Celles-ci devront décider si elles privilégient la mise en place de solutions internes, impliquant l’acquisition des outils nécessaires tant pour la gestion des alertes que pour la conduite des investigations, mais également la mise en place d’équipes compétentes, soit par recrutement externe, soit par un programme de formation spécifique.
Cette approche interne, qui peut sembler naturelle, présente au moins deux écueils majeurs.
Le premier est technique et correspond au large spectre de compétences spécifiques à acquérir.
Le second est plus insidieux et découle du doute qui pourra subsister dans l’esprit des lanceurs d’alerte sur le réel niveau d’indépendance et d’objectivité d’une équipe d’investigation, qui restera malgré tout hiérarchiquement dépendante du management de l’entreprise, alors même que l’alerte pourrait concerner ce dernier.

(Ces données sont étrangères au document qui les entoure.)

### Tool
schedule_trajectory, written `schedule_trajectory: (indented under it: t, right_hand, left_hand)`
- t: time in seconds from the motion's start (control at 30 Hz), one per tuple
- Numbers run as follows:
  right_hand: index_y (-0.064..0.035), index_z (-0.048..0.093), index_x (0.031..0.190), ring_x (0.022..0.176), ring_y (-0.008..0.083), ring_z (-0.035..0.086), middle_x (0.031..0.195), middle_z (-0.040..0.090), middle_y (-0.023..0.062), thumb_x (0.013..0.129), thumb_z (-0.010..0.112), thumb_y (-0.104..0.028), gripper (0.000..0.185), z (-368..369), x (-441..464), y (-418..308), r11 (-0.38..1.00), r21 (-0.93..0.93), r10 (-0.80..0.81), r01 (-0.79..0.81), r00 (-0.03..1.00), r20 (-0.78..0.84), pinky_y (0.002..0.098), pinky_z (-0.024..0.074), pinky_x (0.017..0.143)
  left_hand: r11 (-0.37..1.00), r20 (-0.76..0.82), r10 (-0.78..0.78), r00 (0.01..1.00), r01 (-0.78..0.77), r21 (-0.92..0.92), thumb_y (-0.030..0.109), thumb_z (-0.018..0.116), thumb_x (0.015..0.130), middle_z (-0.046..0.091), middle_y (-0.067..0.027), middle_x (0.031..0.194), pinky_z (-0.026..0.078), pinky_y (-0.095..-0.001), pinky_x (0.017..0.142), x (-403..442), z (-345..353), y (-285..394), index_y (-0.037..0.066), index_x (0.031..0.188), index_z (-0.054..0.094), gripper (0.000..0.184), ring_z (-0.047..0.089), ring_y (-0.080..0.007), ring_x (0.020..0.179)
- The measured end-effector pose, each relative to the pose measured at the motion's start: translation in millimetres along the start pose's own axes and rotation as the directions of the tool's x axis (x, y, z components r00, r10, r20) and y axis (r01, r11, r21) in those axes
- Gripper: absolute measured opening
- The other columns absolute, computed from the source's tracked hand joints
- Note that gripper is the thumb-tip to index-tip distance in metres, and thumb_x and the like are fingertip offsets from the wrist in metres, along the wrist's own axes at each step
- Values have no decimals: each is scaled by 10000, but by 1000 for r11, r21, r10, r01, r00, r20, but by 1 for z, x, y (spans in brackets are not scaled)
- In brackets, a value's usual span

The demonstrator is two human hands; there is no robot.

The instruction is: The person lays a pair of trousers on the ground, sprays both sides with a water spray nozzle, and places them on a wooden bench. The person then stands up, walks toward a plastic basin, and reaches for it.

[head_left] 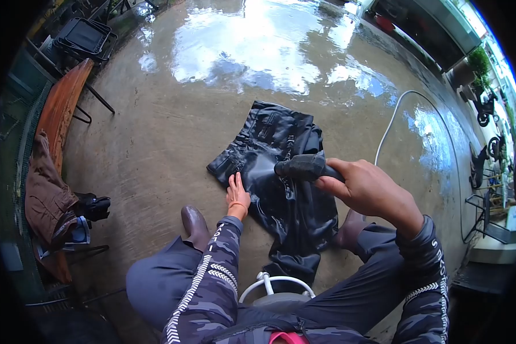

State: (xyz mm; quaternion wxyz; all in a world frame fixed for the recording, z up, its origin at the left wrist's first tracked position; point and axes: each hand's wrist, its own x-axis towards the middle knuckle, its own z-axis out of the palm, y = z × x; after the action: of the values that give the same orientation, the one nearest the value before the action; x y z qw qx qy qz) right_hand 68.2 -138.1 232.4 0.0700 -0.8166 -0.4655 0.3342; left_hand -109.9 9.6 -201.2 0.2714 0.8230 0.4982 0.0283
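Wet black trousers lie spread on the concrete floor between my boots, their waistband toward the upper left. My right hand is wrapped round the handle of a black spray nozzle above the trousers. Water fans out from the nozzle's tip to the left, onto the cloth. My left hand rests at the left edge of the trousers with its fingers stretched out, holding nothing.
A pale hose curves over the wet floor at the right. At the left stands a wooden bench bearing a brown garment. A white metal frame is between my legs. Folded chairs stand at the upper left.
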Motion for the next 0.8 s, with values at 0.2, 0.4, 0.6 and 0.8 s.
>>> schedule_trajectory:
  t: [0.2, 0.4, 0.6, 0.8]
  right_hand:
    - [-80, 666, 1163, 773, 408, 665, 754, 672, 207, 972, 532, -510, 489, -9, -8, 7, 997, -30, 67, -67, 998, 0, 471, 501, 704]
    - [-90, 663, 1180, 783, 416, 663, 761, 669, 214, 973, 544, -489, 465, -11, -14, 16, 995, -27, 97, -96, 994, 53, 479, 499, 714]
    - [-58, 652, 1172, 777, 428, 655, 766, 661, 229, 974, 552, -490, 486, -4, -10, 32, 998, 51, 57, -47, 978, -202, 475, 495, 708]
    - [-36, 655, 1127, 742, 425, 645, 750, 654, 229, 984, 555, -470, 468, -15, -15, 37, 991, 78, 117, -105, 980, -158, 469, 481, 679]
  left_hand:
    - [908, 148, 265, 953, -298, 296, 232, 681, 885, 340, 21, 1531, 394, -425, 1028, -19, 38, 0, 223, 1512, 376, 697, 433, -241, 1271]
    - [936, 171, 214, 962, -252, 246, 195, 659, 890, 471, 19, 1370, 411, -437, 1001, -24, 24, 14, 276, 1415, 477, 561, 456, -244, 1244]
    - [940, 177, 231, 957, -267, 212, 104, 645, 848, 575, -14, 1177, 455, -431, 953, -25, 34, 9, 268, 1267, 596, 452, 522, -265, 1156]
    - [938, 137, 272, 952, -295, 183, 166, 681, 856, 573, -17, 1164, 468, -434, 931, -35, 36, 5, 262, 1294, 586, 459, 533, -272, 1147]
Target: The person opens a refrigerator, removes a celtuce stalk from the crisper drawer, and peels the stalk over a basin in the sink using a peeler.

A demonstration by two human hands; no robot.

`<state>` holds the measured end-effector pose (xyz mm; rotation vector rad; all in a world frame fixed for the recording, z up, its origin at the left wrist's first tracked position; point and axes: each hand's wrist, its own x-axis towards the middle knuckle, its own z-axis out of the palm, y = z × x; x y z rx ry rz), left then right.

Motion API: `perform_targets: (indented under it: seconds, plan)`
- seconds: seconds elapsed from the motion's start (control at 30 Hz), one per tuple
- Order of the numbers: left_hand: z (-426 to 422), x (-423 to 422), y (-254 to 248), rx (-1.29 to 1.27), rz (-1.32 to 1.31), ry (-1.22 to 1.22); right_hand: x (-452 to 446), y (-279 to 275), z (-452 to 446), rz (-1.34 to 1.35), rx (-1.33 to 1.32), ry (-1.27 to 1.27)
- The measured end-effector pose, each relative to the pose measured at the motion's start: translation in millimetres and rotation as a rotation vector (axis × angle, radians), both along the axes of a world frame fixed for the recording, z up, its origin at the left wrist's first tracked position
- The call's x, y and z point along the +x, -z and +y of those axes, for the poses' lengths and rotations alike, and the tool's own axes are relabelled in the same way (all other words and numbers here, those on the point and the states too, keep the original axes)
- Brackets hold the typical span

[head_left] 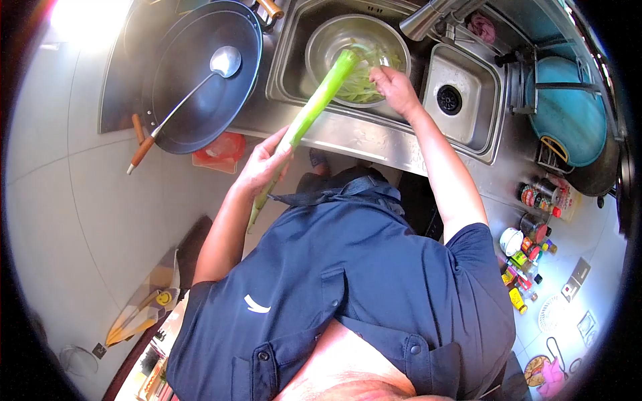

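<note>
A long, pale green celtuce stem (311, 110) slants up over the sink, its thick end above a steel bowl (321, 37) and its thin end pointing down toward my body. My left hand (266, 159) is closed round its lower part. Close to the thick end, my right hand (396, 90) is closed with the fingers pinched over the bowl's right side; what they hold is too blurred to make out. Thin green peelings (361, 90) lie inside the bowl, which sits in the larger sink basin (284, 77).
To the left, a large dark wok (194, 63) holds a metal ladle (226, 61); its handle sticks out past the counter edge. A smaller basin (461, 123) and a faucet (424, 20) are at right. Several bottles (518, 301) and a teal basin (568, 113) stand farther right.
</note>
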<state>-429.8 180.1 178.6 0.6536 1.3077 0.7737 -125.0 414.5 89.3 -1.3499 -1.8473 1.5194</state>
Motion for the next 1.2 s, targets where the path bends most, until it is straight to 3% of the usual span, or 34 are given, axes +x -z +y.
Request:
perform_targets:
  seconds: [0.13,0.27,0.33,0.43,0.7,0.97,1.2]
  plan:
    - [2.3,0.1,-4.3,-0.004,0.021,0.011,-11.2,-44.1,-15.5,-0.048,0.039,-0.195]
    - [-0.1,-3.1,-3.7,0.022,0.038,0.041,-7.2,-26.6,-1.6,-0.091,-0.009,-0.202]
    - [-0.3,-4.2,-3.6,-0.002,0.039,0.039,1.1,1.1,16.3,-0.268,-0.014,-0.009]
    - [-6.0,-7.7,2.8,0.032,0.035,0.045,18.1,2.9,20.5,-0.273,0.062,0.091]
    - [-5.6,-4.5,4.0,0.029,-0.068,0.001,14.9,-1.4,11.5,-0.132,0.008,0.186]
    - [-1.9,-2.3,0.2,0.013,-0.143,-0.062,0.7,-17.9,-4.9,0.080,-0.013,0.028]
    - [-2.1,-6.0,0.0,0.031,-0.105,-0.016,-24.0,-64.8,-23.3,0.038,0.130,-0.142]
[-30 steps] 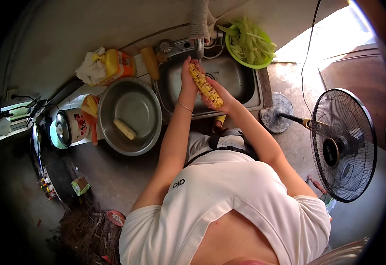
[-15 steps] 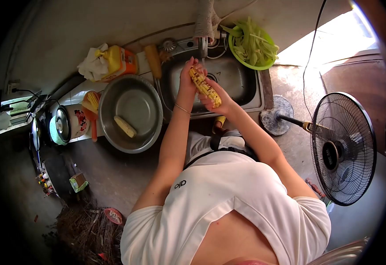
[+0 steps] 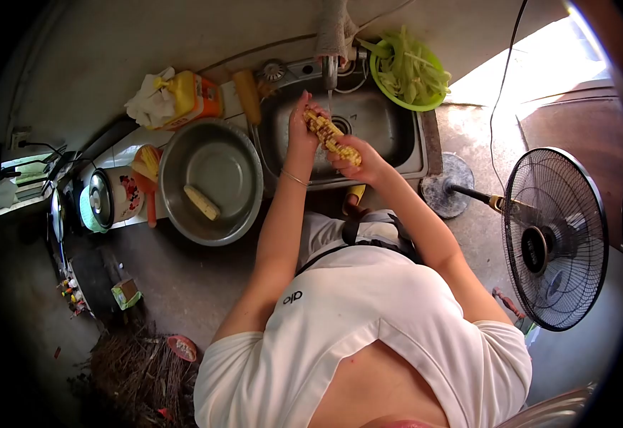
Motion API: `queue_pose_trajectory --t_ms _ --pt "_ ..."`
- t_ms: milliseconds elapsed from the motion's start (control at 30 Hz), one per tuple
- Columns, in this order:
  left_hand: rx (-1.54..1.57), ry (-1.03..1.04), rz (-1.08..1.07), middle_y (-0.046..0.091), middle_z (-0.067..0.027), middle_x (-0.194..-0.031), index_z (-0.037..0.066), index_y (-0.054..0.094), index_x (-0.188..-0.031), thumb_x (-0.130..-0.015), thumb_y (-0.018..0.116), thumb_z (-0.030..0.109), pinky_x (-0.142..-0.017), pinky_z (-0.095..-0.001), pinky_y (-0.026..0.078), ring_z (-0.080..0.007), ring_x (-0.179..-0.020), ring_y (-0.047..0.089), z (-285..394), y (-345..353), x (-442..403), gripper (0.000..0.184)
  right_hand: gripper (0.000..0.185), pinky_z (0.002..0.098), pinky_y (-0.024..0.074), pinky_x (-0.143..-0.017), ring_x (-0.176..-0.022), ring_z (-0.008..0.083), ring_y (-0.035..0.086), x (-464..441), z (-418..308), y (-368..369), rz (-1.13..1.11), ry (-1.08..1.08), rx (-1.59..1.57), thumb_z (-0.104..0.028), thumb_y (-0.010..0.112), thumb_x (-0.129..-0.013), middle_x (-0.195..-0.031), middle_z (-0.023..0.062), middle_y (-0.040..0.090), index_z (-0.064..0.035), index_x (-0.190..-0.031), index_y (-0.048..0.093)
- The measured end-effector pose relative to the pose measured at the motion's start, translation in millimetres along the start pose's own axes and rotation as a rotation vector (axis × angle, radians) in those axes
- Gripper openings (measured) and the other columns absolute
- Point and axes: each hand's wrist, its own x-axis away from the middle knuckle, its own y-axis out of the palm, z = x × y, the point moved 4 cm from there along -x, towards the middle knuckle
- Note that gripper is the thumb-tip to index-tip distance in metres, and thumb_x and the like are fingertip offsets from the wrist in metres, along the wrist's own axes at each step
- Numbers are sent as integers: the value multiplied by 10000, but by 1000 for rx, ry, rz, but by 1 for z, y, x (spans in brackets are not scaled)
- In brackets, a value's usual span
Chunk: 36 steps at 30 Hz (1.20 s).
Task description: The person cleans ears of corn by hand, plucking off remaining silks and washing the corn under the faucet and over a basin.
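A speckled yellow and dark corn cob [image 3: 323,128] is held slantwise over the metal sink [image 3: 393,143], just below the tap [image 3: 330,73]. A thin stream of water appears to run from the tap. At the cob's upper end is my left hand [image 3: 301,121], closed along its side. My right hand [image 3: 366,162] has its fingers wrapped round the lower end. To the left, a pale corn cob [image 3: 202,203] lies in a large metal basin [image 3: 247,210].
A green bowl [image 3: 436,105] of corn husks [image 3: 405,71] stands at the sink's right. Left are an orange-yellow jug [image 3: 196,100], an orange container [image 3: 145,187] with corn and a flowered pot [image 3: 127,194]. A standing fan [image 3: 555,239] is at right, and dry twigs [image 3: 137,371] lie lower left.
My right hand has shifted its grip on the corn cob and now wraps round its lower part. The cob has turned a little in my hands. My left hand stays near its upper end.
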Motion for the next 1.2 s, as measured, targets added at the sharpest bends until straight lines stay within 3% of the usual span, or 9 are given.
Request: queue_pose_trajectory --t_ms 33,233,300,433,600,667,800,1033,1200 --pt "187 -107 -77 486 -9 -648 105 514 -936 -871 666 196 -561 -300 483 -148 -572 522 -5 -1 -1 189 381 191 349 -352 -518 106 490 1 6 7 -299 165 -628 -359 535 -915 -734 78 530 -21 -1086 494" --pt "144 -204 -109 555 -11 -689 84 551 -835 -908 601 264 -593 -298 480 -152 -665 582 -34 0 13 201 373 200 366 -327 -430 122 486 2 -4 1 -162 70 -460 -391 490 -944 -712 94 543 -61 -1118 510" --pt "-241 -210 57 583 -17 -716 75 558 -817 -883 626 248 -608 -302 496 -159 -687 601 -46 -4 21 197 438 243 414 -348 -444 155 561 -2 -23 -8 345 -225 523 -426 435 -959 -701 100 595 -37 -1148 504" --pt "-336 24 71 583 -44 -778 49 537 -909 -828 676 137 -639 -303 532 -172 -672 602 -27 10 31 184 624 317 471 -419 -507 218 623 5 -21 4 579 -387 1337 -511 393 -955 -656 160 608 71 -1158 488" --pt "-152 12 21 569 -42 -767 68 501 -999 -850 667 149 -643 -322 526 -162 -670 579 -17 10 28 237 654 314 448 -399 -458 226 586 4 -17 -3 455 -240 914 -617 386 -916 -597 153 579 19 -949 536" --pt "150 -140 -138 551 -35 -749 69 516 -1006 -876 650 201 -621 -318 510 -154 -648 561 -11 14 24 229 638 290 384 -328 -360 186 477 -2 11 -1 36 18 19 -631 390 -910 -579 113 539 -6 -903 518" --pt "333 -163 -193 530 -13 -709 91 542 -919 -901 627 246 -592 -291 482 -125 -626 538 -12 8 5 177 638 226 266 -251 -292 117 328 6 23 26 -494 179 -759 -642 380 -908 -554 73 471 -23 -909 536" --pt "104 -105 -65 512 -12 -621 93 546 -855 -919 591 305 -525 -279 455 -136 -544 525 -7 22 1 226 623 233 326 -288 -319 133 390 3 15 9 -170 32 -307 -628 389 -912 -617 94 539 -24 -988 520" --pt "-77 -206 -24 496 -51 -574 88 524 -813 -931 458 506 -485 -324 459 -191 -471 506 -4 29 -4 440 453 239 469 -483 -618 118 604 16 -4 22 265 -297 449 -386 603 -891 -790 100 614 -39 -1144 460"
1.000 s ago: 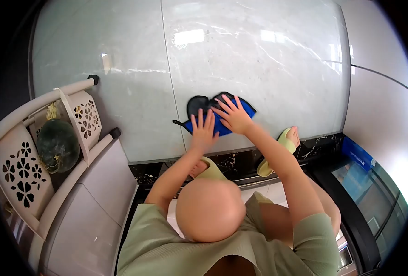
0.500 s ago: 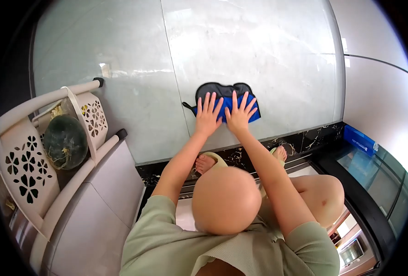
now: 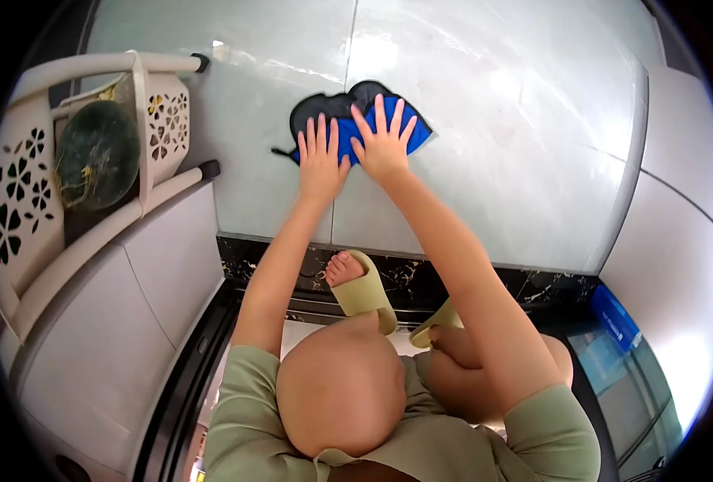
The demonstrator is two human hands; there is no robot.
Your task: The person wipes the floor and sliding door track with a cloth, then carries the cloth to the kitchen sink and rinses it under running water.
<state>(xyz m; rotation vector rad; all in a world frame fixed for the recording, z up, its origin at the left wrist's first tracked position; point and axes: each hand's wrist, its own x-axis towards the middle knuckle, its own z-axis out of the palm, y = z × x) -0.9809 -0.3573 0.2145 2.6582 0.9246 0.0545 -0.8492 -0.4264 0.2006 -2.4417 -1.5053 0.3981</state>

De plus, il est toujours difficile d’engager des investissements qui peuvent être lourds sans avoir de visibilité sur le volume réel auquel l’entreprise sera confrontée.

C’est pourquoi nous avons la conviction que l’externalisation, totale ou partielle, de la gestion des alertes constitue une solution à privilégier pour les entreprises, au moins dans un premier temps.
Elle permet de mobiliser les compétences adéquates, tant en qualité qu’en quantité, de garantir un niveau élevé d’indépendance mais également d’éprouver et de calibrer le dispositif.

Reposant sur des professionnels aguerris ayant l’expérience du traitement des alertes et de la conduite des investigations, cette approche contribue de manière efficace à gagner la confiance des lanceurs d’alertes qui oseront se confier en interne plutôt que préférer le confort apparent de l’anonymat administratif d’une autorité externe.